Credit Suisse said earlier it’s transferring a large portion of SPG assets to Apollo and other unnamed investors will likely take over some of the rest. The Swiss bank is providing financing for some of the assets being transferred and will release $10 billion of risk weighted assets after the deals, less than half the capital the business consumes.

“Although we welcome the partial SPG sale announcement, we are still missing key data points to fully assess the transaction,” JPMorgan Chase & Co. analysts led by Kian Abouhossein, wrote in a note to investors. “There is no P&L data or book value information. We were hoping for more details at this stage from Credit Suisse.”

The agreement removes one area of major uncertainty after Credit Suisse announced its strategic revamp last month, as the firms only had the rough framework of a deal at the time and investors feared it could fall apart amid last-minute negotiations. Still, given the deal unlocks only a partial amount of the capital SPG uses, Credit Suisse may be left with some riskier assets. It also raises questions as to whether it will be more difficult for Credit Suisse to reach its goal of cutting 40% of risk-weighted assets from the overall investment bank over the next few years.

The Apollo transaction, along with the expected sale of other portfolio assets, is expected to reduce SPG’s assets from $75 billion to $20 billion. Apollo is taking on most of the SPG team, Credit Suisse said, while the Swiss bank will also provide financing for a share of the assets being transferred, it said, without giving details. Apollo will manage the $20 billion of remaining assets under an expected five-year investment management deal.

And while Credit Suisse said that the deal would help bolster its CET1 ratio, a key metric of financial strength, it didn’t provide details on the overall benefit, which JPMorgan calculated could add about 50 basis points to its CET1. The bank also said that Apollo will pay a premium, without providing further details.

“We lack important financial details for an assessment of the transactions,” Vontobel analyst Andreas Venditti wrote in a note to investors. “Risk remains on Credit Suisse’s balance sheet.”

The SPG sale was a key pillar -- along with a $4 billion share offering -- of the Oct. 27 overhaul. The bank is seeking to shore up its finances and pay for a sweeping revamp that will involve deep job cuts and carve out of its investment banking unit as it seeks to pare risk.

Credit Suisse is seeking to return to profitability and put an end to a string of losses and reputational hits that have rocked the institution over recent years, from a damaging spying scandal to the huge losses caused by the Archegos Capital Management debacle.
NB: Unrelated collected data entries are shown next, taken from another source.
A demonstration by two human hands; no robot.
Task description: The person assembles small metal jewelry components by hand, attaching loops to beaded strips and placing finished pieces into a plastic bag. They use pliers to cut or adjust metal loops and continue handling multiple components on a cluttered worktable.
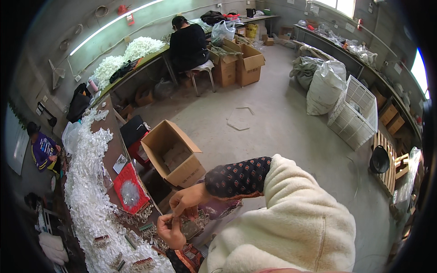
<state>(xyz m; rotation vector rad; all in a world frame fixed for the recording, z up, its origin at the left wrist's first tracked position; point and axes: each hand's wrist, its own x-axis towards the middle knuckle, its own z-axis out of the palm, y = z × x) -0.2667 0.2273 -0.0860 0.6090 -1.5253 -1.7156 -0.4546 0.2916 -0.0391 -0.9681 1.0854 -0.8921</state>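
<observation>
Close together over the near table edge, my left hand and my right hand meet at the fingertips. Both are closed in a pinch; whatever lies between the fingers is too small to make out. Just below and beside them lie bunches of small beige looped pieces, some with green or dark red strips. To the left spreads a long heap of small white translucent plastic pieces. A red cloth on the table bears a pile of clear small bits.
An open cardboard box stands beside the table, beyond my right forearm. One person sits at a far bench with more white heaps; another person is at far left. White sacks and a white plastic crate stand at right.
</observation>
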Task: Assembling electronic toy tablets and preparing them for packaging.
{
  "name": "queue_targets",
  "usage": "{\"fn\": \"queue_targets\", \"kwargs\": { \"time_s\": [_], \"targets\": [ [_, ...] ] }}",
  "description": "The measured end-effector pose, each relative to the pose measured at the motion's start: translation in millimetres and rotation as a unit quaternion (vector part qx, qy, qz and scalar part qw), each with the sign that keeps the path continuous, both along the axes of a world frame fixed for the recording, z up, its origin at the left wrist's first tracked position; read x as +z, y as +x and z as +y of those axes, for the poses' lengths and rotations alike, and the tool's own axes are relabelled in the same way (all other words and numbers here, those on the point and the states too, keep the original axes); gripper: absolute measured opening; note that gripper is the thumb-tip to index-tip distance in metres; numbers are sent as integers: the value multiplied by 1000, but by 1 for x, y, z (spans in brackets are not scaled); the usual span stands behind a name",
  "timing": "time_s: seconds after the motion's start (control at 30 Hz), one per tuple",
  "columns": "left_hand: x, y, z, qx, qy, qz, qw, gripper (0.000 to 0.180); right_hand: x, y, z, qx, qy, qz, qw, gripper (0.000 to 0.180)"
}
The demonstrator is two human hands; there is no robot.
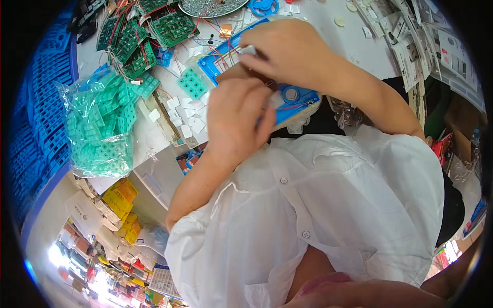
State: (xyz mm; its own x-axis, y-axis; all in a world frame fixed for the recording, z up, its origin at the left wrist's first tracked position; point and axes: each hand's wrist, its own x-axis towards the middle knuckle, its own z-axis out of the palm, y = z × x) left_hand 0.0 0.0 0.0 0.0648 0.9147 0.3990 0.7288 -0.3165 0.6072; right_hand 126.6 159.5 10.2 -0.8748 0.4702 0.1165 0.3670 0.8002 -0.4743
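A blue plastic casing (309,96) lies at the table's near edge, with thin red wires and a round grey part (291,94) in it. Across its middle rests a flat brown piece (233,73), partly covered by my hands. My left hand (233,113) is curled over the near left side of the casing; a pale, blurred bit shows by its fingertips. At the far side, my right hand (282,51) bends its fingers down over the brown piece, a small whitish bit (249,50) at the fingertips. What either hand grips is mostly hidden.
Beside the casing lie a turquoise rubber keypad (192,83) and scattered white squares (195,124). A clear bag of turquoise keypads (102,133) sits at the left. Wired green circuit boards (172,31) and a round metal tray (213,6) are farther back. White panels (400,46) stack at the right.
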Motion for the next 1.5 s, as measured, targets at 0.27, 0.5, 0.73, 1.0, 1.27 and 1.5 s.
{"fn": "queue_targets", "kwargs": {
  "time_s": [0.27, 0.5, 0.73, 1.0, 1.27, 1.5],
  "targets": [
    [-11, -23, 10, 61, -38, 89, 993, 33, -12, -25, 5, -22, 106, -64, 992, 19],
    [-13, -21, 12, 93, -34, 82, 992, 50, 3, 8, -4, -124, -122, 107, 979, 10],
    [-18, -29, 6, 29, -28, 80, 996, 59, -8, 15, -15, 212, -4, 147, 966, 14],
    [-9, -36, 7, -30, -33, 127, 991, 53, -1, -49, 55, 196, 71, 241, 948, 23],
    [-9, -37, -2, -18, 18, -42, 999, 25, 17, -14, 38, 156, 112, 80, 978, 13],
    [-2, -34, 28, 293, 12, -142, 945, 13, 22, -6, 5, 118, 201, -103, 967, 17]
  ]
}}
The bank had previously said that it reached an exclusivity agreement with Apollo and Pacific Investment Management Co. for the acquisition of the SPG assets and other related financing businesses. The bank didn’t mention Pimco in the Tuesday statement.

The securitized products group, led since 2016 by New York-based trader Jay Kim, buys and sells securities backed by pools of mortgages and other assets, such as car loans or credit-card debt. The division also provides financing to clients who want to buy these products and will “securitize” loans -- dicing them into new securities of varying risk and return -- on their behalf and sell them to investors for a fee.

The lender was dealt a blow recently when S&P Global Ratings downgraded its long-term rating to just one level above junk status, citing execution risks in the restructuring plan.